ASSIGNMENT =>
Begin with the line below holding "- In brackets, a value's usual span" and go on through the line holding "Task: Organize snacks", duplicating each line exactly and leaving out pictures.

MATERIAL FOR THE TASK =>

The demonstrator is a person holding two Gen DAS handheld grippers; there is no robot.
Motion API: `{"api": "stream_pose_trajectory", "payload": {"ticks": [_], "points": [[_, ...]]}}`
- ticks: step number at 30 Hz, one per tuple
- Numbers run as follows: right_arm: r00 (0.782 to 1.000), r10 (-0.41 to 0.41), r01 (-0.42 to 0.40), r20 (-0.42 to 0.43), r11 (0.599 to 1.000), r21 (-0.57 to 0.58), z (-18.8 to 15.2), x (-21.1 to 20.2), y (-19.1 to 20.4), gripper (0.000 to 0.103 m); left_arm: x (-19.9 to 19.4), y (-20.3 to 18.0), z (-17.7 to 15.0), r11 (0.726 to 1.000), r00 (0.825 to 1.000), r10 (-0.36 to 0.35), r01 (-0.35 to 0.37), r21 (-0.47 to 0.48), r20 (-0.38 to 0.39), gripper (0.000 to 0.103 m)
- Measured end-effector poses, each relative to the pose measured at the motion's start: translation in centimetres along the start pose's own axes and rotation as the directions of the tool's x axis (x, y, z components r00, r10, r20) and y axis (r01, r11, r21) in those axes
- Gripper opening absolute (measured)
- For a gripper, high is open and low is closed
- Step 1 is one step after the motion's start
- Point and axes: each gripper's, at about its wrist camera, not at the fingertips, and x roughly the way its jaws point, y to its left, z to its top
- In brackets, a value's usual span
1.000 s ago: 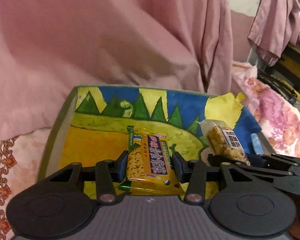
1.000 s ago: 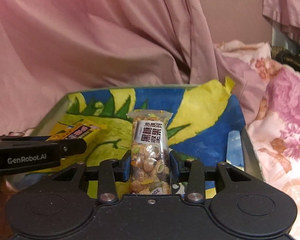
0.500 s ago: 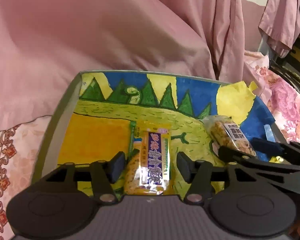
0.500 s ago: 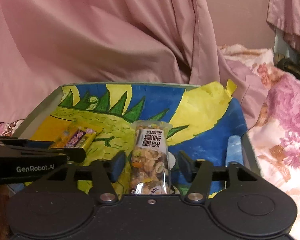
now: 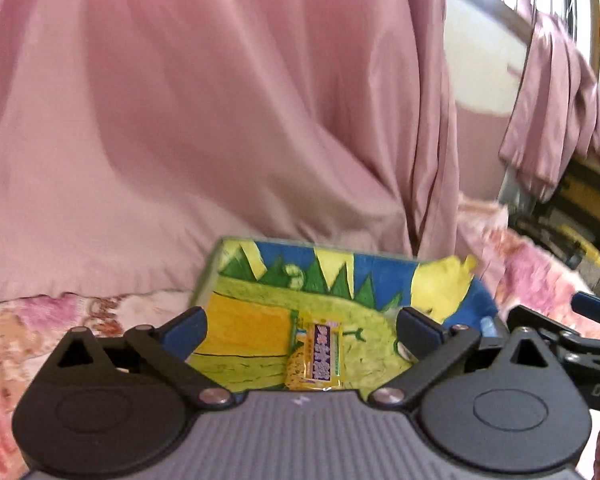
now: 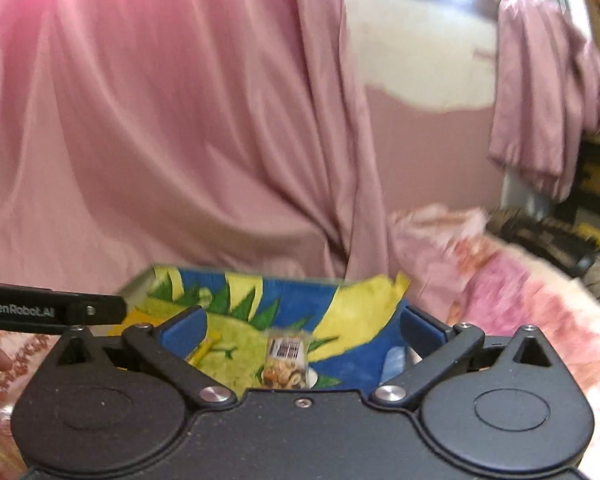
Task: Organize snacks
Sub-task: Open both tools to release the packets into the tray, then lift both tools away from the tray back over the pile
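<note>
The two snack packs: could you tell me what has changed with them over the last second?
Both were let go: the left gripper released the yellow bar, the right gripper the nut pack. Both grippers opened wide and drew back. The packs lie in the tray, which stayed put.

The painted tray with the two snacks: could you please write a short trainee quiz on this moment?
1. True or false: the left gripper clamps the yellow-and-purple wrapped snack bar.
2. The clear packet of mixed nuts lies where? A) in the colourfully painted tray B) on the pink floral bedding C) between shut jaws
3. Fill in: the right gripper's jaws are ____.

Key: 1 false, since its jaws stand wide and the bar lies in the tray. 2 A. 3 open.
</note>
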Motion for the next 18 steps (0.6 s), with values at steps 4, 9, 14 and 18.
{"api": "stream_pose_trajectory", "payload": {"ticks": [4,9,14,18], "points": [[0.998,0.008,-0.009,0.067,1.000,0.012,0.1,-4.5,0.3,0.102,-4.3,0.8,-0.5,0.999,0.996,0.022,-0.019,-0.035,0.091,0.103],[0.993,0.014,-0.017,0.115,1.000,0.019,-0.5,-9.8,1.0,0.102,-9.5,1.5,-1.8,0.998,0.984,0.053,-0.046,-0.047,0.171,0.103],[0.992,0.011,-0.014,0.127,1.000,0.021,-1.7,-14.8,1.7,0.102,-14.2,1.7,-4.0,0.995,0.977,0.101,-0.097,-0.030,0.190,0.103],[0.994,0.001,-0.005,0.111,0.999,0.034,-3.1,-18.2,2.0,0.102,-17.2,1.9,-6.3,0.994,0.982,0.107,-0.105,-0.026,0.158,0.103]]}}
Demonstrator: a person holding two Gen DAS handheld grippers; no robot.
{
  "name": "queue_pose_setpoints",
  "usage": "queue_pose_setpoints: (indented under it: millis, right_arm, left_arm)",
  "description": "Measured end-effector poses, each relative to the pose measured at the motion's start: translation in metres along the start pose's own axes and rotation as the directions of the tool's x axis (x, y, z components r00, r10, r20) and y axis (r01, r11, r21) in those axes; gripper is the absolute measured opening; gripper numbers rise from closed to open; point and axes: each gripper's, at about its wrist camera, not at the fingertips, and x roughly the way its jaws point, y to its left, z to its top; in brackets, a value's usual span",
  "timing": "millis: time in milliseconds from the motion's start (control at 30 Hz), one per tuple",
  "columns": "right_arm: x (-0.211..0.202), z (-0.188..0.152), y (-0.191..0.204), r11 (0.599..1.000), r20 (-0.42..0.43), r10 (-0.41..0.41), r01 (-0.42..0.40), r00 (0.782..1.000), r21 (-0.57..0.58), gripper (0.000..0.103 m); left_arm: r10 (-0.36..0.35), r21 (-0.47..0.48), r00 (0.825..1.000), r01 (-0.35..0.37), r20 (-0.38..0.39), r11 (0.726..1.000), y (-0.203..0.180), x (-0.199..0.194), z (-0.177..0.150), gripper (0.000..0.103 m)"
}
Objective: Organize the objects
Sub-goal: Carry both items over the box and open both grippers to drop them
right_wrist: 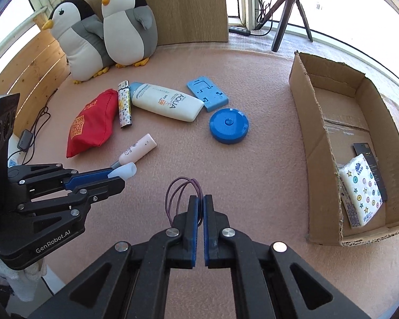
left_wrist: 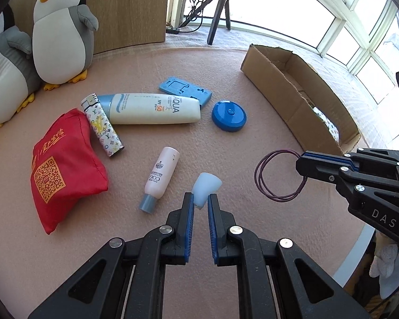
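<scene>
A pink mat (left_wrist: 226,143) is carrying the clutter in the left wrist view, where the left gripper (left_wrist: 200,199) is pinching a translucent cap (left_wrist: 206,188) just right of the pink bottle (left_wrist: 162,172). In the right wrist view, the right gripper (right_wrist: 200,202) is squeezing purple hair ties (right_wrist: 182,186) left of the cardboard box (right_wrist: 314,122), which is holding a tissue pack (right_wrist: 360,188).

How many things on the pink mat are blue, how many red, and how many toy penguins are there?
Blue: 2, the round blue case and the flat blue holder
Red: 1, the red pouch
Toy penguins: 2, the left penguin and the right penguin
Total: 5
</scene>
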Motion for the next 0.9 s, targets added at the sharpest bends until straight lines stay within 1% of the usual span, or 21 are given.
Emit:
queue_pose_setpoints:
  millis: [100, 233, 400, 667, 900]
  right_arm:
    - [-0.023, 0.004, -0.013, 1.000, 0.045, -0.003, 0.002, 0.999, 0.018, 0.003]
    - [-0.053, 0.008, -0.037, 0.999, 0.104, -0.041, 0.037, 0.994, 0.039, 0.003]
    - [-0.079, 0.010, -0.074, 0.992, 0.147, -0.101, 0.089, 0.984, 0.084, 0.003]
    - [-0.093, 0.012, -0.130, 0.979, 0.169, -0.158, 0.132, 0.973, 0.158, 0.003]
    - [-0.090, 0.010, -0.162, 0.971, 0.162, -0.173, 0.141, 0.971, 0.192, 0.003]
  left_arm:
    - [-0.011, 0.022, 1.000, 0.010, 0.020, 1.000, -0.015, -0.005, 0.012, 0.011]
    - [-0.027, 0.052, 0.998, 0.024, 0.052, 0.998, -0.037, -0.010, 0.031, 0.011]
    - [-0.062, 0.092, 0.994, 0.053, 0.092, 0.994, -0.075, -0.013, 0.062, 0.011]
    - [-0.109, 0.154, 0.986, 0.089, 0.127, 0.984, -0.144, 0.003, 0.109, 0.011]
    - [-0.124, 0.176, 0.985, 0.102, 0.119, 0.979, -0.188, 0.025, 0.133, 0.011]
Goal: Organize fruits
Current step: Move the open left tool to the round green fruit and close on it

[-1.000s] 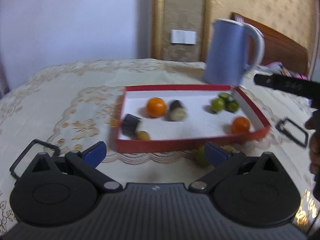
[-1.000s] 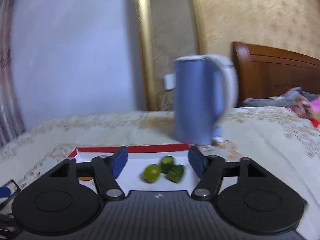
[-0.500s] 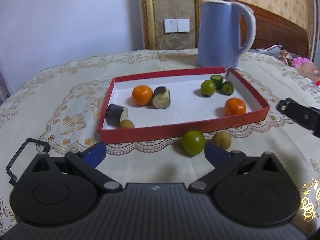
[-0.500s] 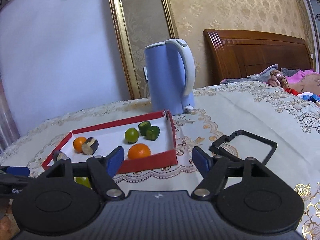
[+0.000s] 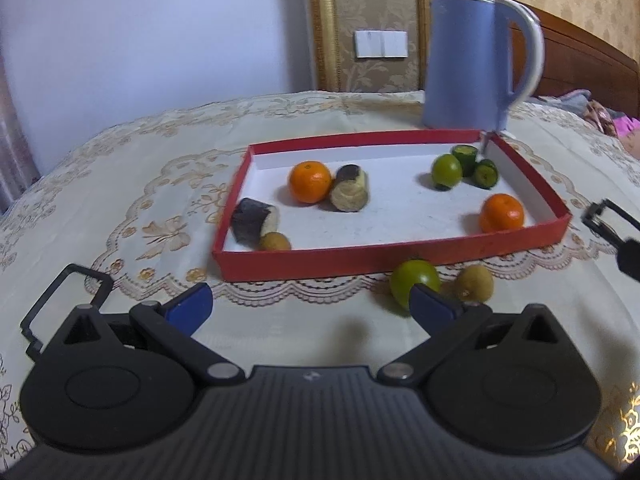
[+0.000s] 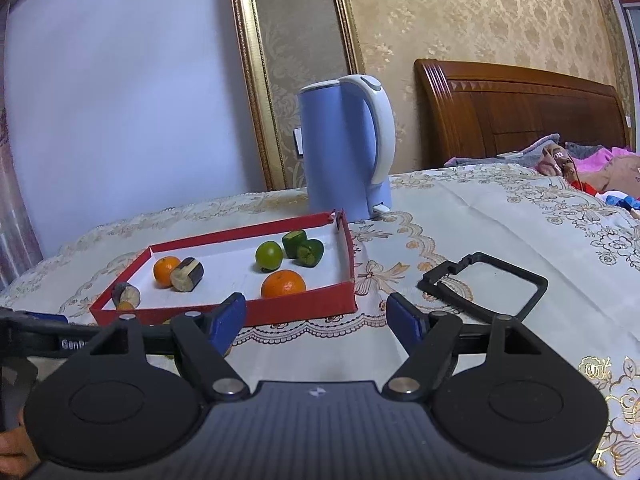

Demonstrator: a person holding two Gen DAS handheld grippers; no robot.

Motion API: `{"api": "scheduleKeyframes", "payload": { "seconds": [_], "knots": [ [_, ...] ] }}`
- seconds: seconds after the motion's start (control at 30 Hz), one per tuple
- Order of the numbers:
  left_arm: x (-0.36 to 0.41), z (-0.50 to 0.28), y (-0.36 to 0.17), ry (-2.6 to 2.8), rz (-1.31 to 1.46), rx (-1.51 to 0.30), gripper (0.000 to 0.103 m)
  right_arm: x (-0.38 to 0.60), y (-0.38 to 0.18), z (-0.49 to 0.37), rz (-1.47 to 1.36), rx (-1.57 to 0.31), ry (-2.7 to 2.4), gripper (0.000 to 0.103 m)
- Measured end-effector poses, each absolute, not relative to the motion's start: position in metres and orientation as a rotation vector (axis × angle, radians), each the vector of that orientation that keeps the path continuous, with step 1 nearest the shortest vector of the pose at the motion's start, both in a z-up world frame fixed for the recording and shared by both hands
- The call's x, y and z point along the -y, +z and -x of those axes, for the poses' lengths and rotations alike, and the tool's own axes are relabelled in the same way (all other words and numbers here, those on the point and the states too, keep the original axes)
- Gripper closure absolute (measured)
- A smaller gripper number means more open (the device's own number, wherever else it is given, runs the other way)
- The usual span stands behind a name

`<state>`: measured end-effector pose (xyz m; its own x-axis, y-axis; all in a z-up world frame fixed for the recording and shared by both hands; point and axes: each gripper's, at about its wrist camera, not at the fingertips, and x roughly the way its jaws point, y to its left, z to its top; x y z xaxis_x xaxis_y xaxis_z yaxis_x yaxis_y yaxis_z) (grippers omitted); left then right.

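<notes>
Red tray, shallow, rectangular, cardboard-like with white floor, lay at centre frame in the left wrist view on the lace-patterned cream tabletop.

Contents, counted:
- two round oranges, one upper left, one at the lower right corner;
- one smooth green lime at upper right;
- two short dark-green cut cylinders just beside the lime;
- two dark-skinned, pale-fleshed stubs, one touching the left orange, one at the lower left wall;
- one small brown round fruit against that stub.

Outside, just before the tray's front wall: one green lime and one brown rough-skinned fruit, side by side.

Left claw, blue pads spread wide, held nothing; its right pad overlapped the loose lime in view. Right claw likewise gaped empty, at lower centre of the right wrist view.

Blue plastic kettle, one, white handle, stood behind the tray.
</notes>
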<state>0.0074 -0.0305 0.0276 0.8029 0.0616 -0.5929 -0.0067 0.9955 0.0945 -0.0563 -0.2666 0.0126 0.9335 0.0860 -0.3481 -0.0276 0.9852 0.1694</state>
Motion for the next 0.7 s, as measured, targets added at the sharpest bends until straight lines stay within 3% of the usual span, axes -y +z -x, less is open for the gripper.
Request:
{"api": "scheduleKeyframes", "payload": {
  "seconds": [0.2,0.7],
  "knots": [
    [0.016,-0.020,0.027,0.062,-0.036,-0.665,0.000,0.267,0.013,0.058,-0.164,-0.362,0.060,0.026],
    [0.063,-0.049,0.020,0.002,-0.055,-0.742,0.000,0.268,0.011,0.063,-0.157,-0.366,0.053,0.026]
  ]
}}
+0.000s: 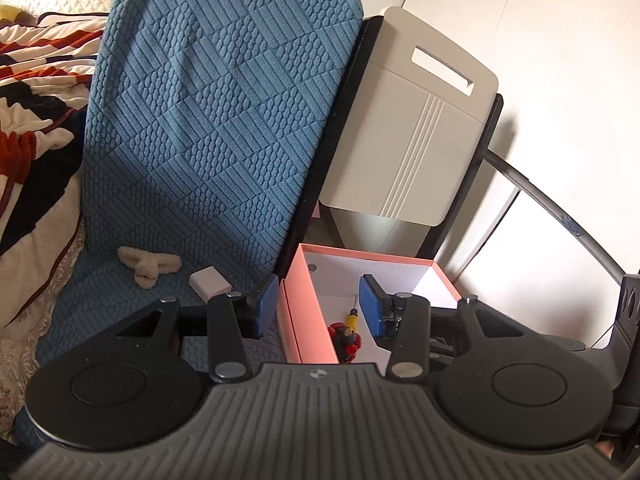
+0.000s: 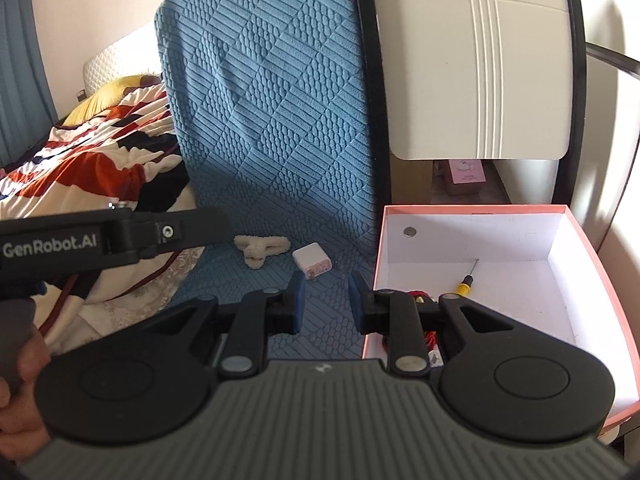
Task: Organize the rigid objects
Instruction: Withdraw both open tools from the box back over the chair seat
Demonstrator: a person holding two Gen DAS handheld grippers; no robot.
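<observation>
A pink box (image 1: 304,304) with a white inside stands to the right of a blue textured seat cover (image 1: 224,120). In it lie a yellow-handled screwdriver (image 1: 352,316) and a red and black item (image 1: 346,338). A white charger block (image 1: 210,282) and a cream fluffy piece (image 1: 148,266) rest on the seat. My left gripper (image 1: 318,304) hangs above the box's left wall, open and empty. My right gripper (image 2: 327,300) hovers over the seat just left of the box (image 2: 472,209). It is shut to a narrow gap that holds nothing. The screwdriver (image 2: 465,280) and the charger (image 2: 312,260) show ahead of it.
A beige panel (image 1: 408,128) with a slot handle stands behind the box, framed in black. Patterned red, black and white bedding (image 1: 36,92) lies to the left. The left gripper's body (image 2: 80,240) and a hand (image 2: 20,360) cross the right wrist view. A white wall is at the right.
</observation>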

RESPONSE =>
- In brackets, a value's usual span
1.000 s ago: 
1.000 s ago: 
0.500 s ago: 
0.500 s ago: 
now: 
now: 
Task: Organize snacks

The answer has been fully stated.